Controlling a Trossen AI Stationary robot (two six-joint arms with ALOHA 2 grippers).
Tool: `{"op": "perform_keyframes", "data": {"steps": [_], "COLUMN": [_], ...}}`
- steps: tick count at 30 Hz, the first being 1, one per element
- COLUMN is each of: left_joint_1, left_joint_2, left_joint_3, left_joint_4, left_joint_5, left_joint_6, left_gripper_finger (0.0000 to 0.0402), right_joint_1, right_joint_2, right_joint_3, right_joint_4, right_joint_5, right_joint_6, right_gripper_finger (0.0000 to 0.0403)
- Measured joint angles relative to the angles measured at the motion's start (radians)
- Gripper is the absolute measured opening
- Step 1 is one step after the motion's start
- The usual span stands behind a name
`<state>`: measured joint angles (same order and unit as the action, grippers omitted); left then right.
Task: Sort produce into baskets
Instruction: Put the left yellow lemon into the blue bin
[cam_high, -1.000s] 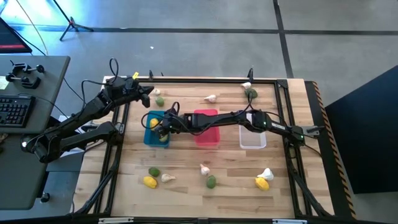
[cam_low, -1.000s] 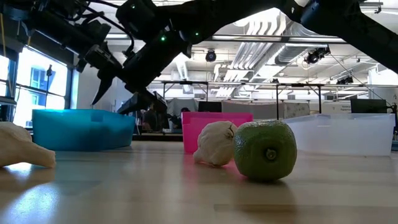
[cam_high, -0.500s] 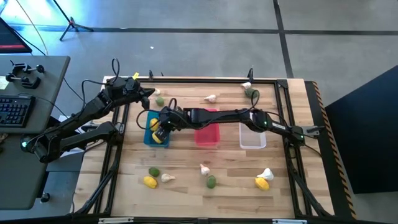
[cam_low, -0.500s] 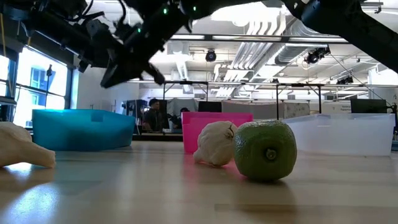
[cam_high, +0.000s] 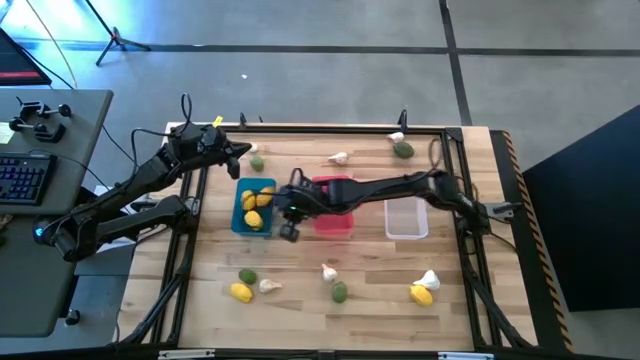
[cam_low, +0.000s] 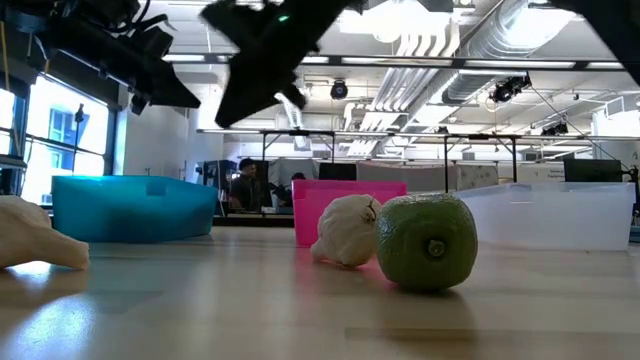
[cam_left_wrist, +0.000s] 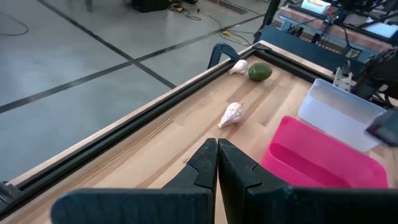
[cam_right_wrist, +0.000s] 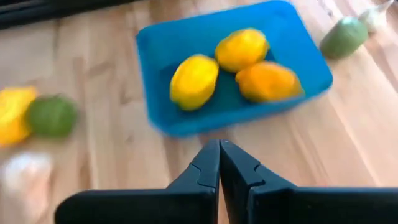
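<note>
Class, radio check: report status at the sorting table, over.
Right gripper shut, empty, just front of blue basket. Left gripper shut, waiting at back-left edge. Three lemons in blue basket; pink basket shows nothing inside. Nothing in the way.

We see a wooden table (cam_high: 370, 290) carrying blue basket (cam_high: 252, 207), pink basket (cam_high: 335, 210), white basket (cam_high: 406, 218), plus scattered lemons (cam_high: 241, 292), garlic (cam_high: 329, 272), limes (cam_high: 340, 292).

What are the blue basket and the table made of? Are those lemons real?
The blue basket looks like smooth moulded plastic with an even colour and a thin rim. The table seems to be pale wood planks; grain lines show. The lemons are probably plastic toys, very uniform and slightly glossy, though that is hard to confirm.
</note>
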<state>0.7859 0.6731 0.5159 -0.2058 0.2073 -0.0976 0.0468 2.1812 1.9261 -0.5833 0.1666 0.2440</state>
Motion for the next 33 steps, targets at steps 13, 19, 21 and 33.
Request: {"op": "perform_keyframes", "data": {"steps": [13,19,21,33], "left_joint_1": [-0.125,-0.268,-0.334,-0.779], "left_joint_2": [0.002,0.002,0.002,0.188], "left_joint_3": [0.043,0.102,0.117,0.260], "left_joint_4": [-0.166,-0.278,-0.316,-0.465], "left_joint_5": [0.074,0.070,0.068,-0.113], "left_joint_6": [0.048,-0.011,-0.030,-0.235], "left_gripper_finger": [0.0000,0.0000,0.0000,0.0000], "right_joint_1": [0.142,0.244,0.273,0.316], "right_joint_2": [-0.660,-0.858,-0.911,-1.110], "right_joint_3": [-0.763,-0.955,-1.000,-1.162], "right_joint_4": [0.086,0.031,0.031,0.022], "right_joint_5": [-0.041,-0.032,-0.017,-0.008], "right_joint_6": [0.261,0.414,0.448,0.438], "right_gripper_finger": [0.0000,0.0000,0.0000,0.0000]}}
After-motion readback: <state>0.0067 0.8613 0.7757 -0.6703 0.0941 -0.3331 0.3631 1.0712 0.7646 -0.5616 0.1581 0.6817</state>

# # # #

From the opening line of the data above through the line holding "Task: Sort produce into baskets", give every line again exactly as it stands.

Controlling a Trossen AI Stationary robot (two six-joint arms with ALOHA 2 grippers).
Tool: `{"op": "perform_keyframes", "data": {"steps": [_], "COLUMN": [_], ...}}`
- steps: tick count at 30 Hz, the first being 1, one per element
- COLUMN is each of: left_joint_1, left_joint_2, left_joint_3, left_joint_4, left_joint_5, left_joint_6, left_gripper_finger (0.0000 to 0.0402), right_joint_1, right_joint_2, right_joint_3, right_joint_4, right_joint_5, right_joint_6, right_gripper_finger (0.0000 to 0.0403)
- Measured joint angles relative to the angles measured at the motion's start (radians)
- Gripper is the absolute measured opening
- Step 1 is one step after the motion's start
- The usual span stands behind a name
`<state>`: measured joint angles (same order and unit as the action, grippers omitted); left then right.
Task: Sort produce into baskets

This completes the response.